• **Work request**:
Look below for the line containing "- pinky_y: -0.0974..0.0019" and the line containing "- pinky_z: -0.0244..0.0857"; repeat exactly those two lines and all lines between them, and nothing else.

[Records supplied Boundary: Start]

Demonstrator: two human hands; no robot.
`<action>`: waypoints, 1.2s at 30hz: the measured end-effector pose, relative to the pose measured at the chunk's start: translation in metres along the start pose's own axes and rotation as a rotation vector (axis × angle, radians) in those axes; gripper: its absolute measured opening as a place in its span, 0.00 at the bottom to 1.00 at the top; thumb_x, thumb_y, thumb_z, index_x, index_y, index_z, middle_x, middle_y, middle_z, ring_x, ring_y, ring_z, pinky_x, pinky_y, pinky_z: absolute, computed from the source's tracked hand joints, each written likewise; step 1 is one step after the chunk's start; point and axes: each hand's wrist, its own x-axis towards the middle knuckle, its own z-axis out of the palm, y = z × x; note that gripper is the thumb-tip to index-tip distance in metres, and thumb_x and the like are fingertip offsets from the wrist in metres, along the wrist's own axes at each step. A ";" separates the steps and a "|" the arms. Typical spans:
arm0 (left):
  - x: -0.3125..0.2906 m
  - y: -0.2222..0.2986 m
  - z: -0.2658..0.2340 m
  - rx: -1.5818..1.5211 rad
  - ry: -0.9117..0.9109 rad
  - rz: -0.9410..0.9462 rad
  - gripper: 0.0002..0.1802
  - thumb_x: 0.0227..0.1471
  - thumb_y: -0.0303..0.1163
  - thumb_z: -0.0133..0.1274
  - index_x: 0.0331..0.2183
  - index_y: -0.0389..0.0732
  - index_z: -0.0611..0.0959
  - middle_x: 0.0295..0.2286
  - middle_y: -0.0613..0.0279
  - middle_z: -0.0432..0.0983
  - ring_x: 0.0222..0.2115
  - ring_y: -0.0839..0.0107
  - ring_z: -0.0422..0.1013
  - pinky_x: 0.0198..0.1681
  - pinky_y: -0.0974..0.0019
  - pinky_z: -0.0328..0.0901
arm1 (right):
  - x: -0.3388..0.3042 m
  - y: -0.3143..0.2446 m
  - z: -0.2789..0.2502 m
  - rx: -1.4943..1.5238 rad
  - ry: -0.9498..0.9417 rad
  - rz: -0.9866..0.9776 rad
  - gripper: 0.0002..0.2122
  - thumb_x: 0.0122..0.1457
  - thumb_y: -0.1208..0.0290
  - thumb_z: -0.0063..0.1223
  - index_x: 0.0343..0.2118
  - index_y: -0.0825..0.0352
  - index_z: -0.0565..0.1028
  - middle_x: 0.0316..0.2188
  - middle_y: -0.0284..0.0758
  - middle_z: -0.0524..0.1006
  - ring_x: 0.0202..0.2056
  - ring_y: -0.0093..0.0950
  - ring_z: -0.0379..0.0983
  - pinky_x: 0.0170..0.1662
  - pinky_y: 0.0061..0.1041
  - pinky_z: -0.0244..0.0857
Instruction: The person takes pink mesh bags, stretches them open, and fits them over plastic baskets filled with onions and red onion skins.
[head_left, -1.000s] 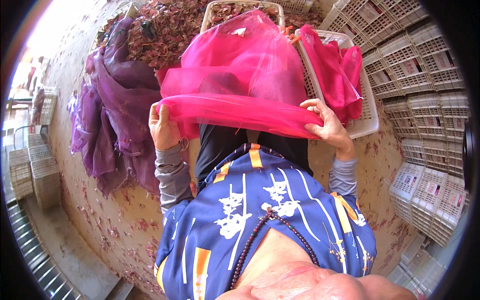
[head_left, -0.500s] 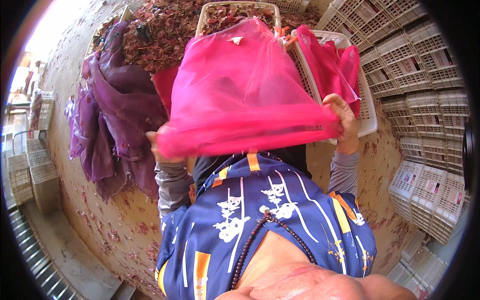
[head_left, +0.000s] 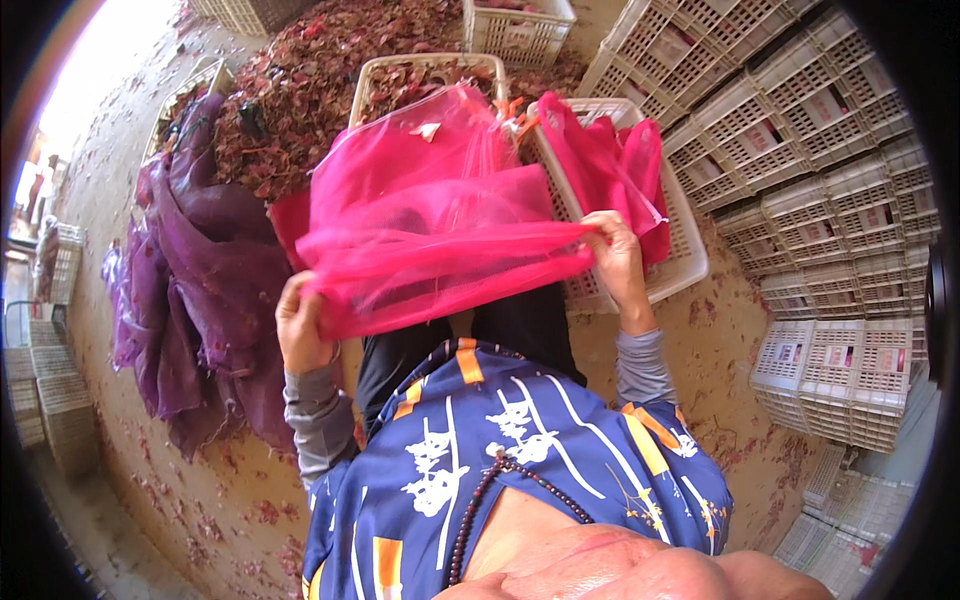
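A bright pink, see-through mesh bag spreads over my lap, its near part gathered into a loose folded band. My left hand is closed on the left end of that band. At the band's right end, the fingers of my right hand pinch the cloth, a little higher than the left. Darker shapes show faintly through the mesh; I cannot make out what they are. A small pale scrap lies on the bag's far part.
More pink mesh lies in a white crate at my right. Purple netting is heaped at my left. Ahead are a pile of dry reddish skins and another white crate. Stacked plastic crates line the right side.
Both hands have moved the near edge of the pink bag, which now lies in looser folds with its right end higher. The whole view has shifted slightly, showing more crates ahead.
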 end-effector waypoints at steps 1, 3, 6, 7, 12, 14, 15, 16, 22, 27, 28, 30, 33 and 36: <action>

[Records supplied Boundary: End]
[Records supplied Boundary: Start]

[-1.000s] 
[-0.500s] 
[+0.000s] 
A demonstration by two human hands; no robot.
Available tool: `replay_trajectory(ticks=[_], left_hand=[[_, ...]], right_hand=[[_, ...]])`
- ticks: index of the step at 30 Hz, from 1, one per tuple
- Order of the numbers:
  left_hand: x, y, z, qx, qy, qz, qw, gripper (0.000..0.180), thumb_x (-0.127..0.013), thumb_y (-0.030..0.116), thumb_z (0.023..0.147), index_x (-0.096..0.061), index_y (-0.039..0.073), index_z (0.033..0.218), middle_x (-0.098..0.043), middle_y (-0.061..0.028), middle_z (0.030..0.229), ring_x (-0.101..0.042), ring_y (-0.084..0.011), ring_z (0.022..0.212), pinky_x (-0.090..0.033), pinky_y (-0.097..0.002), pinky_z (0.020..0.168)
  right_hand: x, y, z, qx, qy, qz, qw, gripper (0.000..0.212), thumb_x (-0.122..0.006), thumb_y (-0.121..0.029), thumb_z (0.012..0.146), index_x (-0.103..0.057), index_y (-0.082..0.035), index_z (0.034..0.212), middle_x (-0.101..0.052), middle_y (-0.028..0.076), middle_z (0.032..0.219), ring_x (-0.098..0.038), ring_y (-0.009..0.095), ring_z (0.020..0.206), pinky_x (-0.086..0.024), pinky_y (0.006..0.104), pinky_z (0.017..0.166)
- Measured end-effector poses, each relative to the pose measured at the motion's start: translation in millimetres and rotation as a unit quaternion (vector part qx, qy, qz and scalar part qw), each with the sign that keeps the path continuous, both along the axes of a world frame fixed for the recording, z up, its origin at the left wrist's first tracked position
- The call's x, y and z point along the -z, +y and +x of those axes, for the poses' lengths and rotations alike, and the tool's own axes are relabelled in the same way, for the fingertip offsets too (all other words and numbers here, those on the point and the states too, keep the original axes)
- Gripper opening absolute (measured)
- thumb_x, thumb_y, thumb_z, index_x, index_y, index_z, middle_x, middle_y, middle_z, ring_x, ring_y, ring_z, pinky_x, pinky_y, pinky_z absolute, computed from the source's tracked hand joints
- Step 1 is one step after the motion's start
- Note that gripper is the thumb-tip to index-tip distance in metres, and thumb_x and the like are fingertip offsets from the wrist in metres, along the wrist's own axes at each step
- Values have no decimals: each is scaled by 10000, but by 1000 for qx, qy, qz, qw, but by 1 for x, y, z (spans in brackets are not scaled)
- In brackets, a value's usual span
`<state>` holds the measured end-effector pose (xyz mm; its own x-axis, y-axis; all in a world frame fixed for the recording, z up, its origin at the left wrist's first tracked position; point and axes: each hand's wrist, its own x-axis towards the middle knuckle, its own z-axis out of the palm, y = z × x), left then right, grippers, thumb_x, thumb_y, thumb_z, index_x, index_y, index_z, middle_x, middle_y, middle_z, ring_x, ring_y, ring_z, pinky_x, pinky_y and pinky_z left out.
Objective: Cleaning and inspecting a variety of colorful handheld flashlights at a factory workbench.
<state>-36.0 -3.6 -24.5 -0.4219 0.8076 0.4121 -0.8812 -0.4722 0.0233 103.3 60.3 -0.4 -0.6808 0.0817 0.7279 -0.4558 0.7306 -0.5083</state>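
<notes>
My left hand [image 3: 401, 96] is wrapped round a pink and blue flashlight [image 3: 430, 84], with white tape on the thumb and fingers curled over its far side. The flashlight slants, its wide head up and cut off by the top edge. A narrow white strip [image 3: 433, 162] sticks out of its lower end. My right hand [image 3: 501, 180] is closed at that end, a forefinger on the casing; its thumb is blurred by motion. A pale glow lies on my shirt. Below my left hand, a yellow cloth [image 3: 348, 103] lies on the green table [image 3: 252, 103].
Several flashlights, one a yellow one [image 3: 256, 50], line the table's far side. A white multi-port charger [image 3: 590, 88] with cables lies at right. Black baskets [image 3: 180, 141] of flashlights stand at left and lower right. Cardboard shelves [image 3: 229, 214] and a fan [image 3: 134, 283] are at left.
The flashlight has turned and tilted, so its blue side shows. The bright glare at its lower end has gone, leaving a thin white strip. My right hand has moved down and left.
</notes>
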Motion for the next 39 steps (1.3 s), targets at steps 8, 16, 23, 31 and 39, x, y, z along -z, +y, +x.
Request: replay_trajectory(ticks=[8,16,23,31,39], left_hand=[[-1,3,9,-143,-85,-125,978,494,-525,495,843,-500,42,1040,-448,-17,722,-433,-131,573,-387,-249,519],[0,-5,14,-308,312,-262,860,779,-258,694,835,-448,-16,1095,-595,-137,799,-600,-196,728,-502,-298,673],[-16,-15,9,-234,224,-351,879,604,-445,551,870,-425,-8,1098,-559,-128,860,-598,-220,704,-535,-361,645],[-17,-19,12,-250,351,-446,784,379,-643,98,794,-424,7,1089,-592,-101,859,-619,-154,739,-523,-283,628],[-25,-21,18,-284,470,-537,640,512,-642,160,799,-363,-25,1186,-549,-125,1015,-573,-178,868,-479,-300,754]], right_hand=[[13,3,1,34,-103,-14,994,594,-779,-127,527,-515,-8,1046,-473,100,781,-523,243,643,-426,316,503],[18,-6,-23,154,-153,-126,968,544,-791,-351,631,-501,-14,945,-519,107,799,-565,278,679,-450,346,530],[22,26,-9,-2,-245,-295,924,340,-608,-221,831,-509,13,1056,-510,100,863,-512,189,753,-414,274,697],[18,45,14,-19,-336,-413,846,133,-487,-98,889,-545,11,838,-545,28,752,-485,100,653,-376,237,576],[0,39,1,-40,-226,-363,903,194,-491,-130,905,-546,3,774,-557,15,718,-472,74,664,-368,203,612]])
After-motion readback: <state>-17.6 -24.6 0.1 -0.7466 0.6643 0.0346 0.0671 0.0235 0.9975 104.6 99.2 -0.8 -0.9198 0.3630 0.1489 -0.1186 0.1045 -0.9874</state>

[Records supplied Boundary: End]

• **Answer box**:
  - pinky_y: -0.0974..0.0019
  - pinky_z: -0.0328..0.0901
arm1 (right):
  - x: -0.3388..0.3042 m
  - y: -0.3143..0.2446 m
  - z: -0.2789..0.2502 m
  - rx: -1.4943..1.5238 rad
  - ry: -0.9498..0.9417 rad
  - rz: -0.9866..0.9776 rad
  - gripper: 0.0002..0.2122
  - thumb_x: 0.0122..0.1457
  - thumb_y: -0.1208..0.0290
  - thumb_z: -0.0063..0.1223
  - index_x: 0.0343..0.2118
  - index_y: -0.0825..0.0352
  - index_z: -0.0565..0.1028
  - middle_x: 0.0316..0.2188
  - middle_y: -0.0284..0.0758
  - middle_z: -0.0524..0.1006
  - ring_x: 0.0202..0.2056
  - ring_y: -0.0093..0.0950
  - ring_z: -0.0379..0.0983
  - pinky_x: 0.0170..0.1662
  - pinky_y: 0.0061..0.1041
  - pinky_z: -0.0244..0.0857

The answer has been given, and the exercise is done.